» **Stored data**
———

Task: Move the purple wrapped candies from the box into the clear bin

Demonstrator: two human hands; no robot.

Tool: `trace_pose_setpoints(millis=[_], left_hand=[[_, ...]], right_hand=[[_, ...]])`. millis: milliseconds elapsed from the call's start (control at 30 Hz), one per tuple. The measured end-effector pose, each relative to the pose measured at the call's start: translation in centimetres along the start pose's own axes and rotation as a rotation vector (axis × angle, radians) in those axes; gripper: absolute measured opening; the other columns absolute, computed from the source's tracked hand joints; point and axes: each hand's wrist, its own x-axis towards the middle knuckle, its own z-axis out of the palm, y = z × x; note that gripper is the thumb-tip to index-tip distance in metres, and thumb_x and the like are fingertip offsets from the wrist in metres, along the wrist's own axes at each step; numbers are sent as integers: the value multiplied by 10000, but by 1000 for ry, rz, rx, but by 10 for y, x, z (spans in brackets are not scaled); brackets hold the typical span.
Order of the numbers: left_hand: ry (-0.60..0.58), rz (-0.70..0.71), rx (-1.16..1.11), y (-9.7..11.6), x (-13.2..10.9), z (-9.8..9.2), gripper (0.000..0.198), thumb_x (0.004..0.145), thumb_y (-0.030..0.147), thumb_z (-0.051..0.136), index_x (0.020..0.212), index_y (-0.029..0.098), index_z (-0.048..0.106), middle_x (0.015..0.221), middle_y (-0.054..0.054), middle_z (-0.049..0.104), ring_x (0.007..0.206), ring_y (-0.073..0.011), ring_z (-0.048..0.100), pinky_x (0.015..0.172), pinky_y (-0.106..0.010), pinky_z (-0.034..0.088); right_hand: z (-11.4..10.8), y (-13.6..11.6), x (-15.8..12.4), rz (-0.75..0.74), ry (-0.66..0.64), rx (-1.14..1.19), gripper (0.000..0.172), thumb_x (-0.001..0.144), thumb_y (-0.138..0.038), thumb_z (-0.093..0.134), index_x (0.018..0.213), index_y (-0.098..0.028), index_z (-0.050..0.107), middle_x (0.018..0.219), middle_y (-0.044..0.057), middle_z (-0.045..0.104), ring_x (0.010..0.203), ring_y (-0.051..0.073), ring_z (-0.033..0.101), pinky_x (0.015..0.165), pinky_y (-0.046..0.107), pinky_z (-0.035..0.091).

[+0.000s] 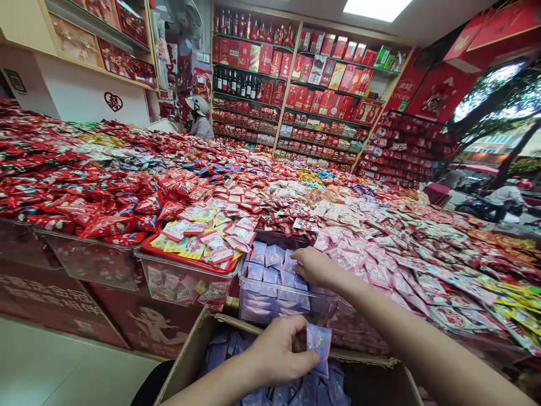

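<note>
My left hand [279, 349] pinches a lilac foil sachet [319, 343] just above an open cardboard box [186, 352]. That box is filled with loose purple and lilac sachets [304, 389]. My right hand [315, 267] reaches out farther and rests its fingers on lilac sachets [270, 265] heaped in a clear plastic bin [279, 298]. I cannot tell whether those fingers grip a sachet.
Clear bins line the front of a broad counter heaped with red, pink and multicoloured packets [338, 217]. A red tray [146, 245] holds pink and yellow sachets. Behind stand shelves of red boxes and bottles [287, 73], a helmeted person [198, 113], and a scooter [482, 206] outside.
</note>
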Motion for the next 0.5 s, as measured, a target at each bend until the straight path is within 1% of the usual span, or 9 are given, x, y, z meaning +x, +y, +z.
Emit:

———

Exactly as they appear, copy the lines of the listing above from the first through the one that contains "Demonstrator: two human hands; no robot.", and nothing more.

» **Your response**
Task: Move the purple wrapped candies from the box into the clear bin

Demonstrator: two human hands; no robot.

The exercise closes with this answer.